Jiang Feng stared at the whiteboard for a long while. The conference room fell silent; the soft patter of snowflakes hitting the glass could be heard outside. He spoke. "President Ling, tell me the truth. What is your ultimate vision for cloud computing?"
Ling Yun drew a circle on the whiteboard, enclosing all the words. "The Nebula of the future isn't for developers. It's like infrastructure, like water, electricity, and gas. You turn on the tap, and the water comes. You plug in the socket, and the electricity is on. You turn on your phone—cloud computing is supporting everything behind the scenes. Users don't know it exists, but it's everywhere."
Jiang Feng was silent for a few seconds. "Your idea might take five or even ten years."
"It's alright. Let's set off now."
When Jiang Feng left, the snow fell heavily. Ling Yun stood at the window watching him walk through the park. Snowflakes landed on his head, and he shrank his neck, jogging into the doorway of the research and development building across the street. Ling Yun picked up his phone and dialed Chen Zhongming's number.
"Zhongming, Jiang Feng needs to build a SaaS sales team. You previously worked on enterprise software at IBM; do you have any suitable contacts?"
Chen Zhongming thought for a moment on the other end of the phone, "I have a few former subordinates. But they're all used to working in foreign companies and might not be willing to come to a private enterprise."
"Tell them that coming to Xinghuo isn't about working for someone else. It's about building China's own cloud computing," Ling Yun said. "Double the salary, and continue giving stock options. Whether they come or not is up to them."

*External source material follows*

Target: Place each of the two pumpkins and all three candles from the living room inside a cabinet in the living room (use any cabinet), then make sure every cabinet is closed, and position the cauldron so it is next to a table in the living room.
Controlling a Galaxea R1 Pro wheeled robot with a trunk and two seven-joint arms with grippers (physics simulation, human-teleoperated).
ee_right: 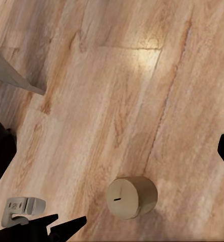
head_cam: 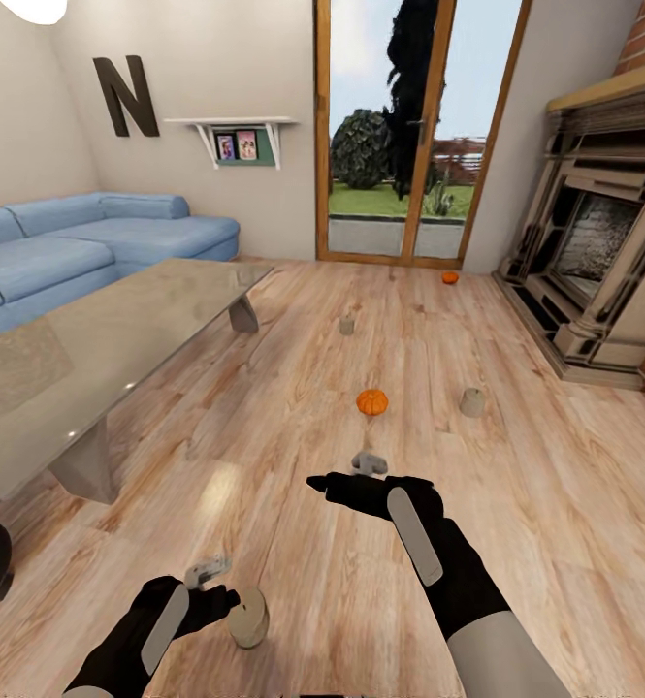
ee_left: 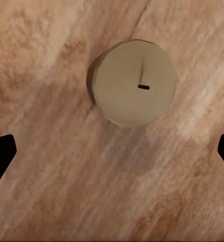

He hung up the phone and stood in front of the whiteboard for a while. The circle drawn on the whiteboard was still there, and the words inside were slightly reflective under the light. He added a larger circle outside the original circle with a marker and wrote the word: Person. Then he put down the marker, put on his coat, and went out the door. In the hallway, several young people were arguing loudly about something. Someone typed a line of code on the keyboard, pointed to the screen, and said, "Look, this problem can be solved like this." No one noticed Ling Yun walking past them; the snow was still falling.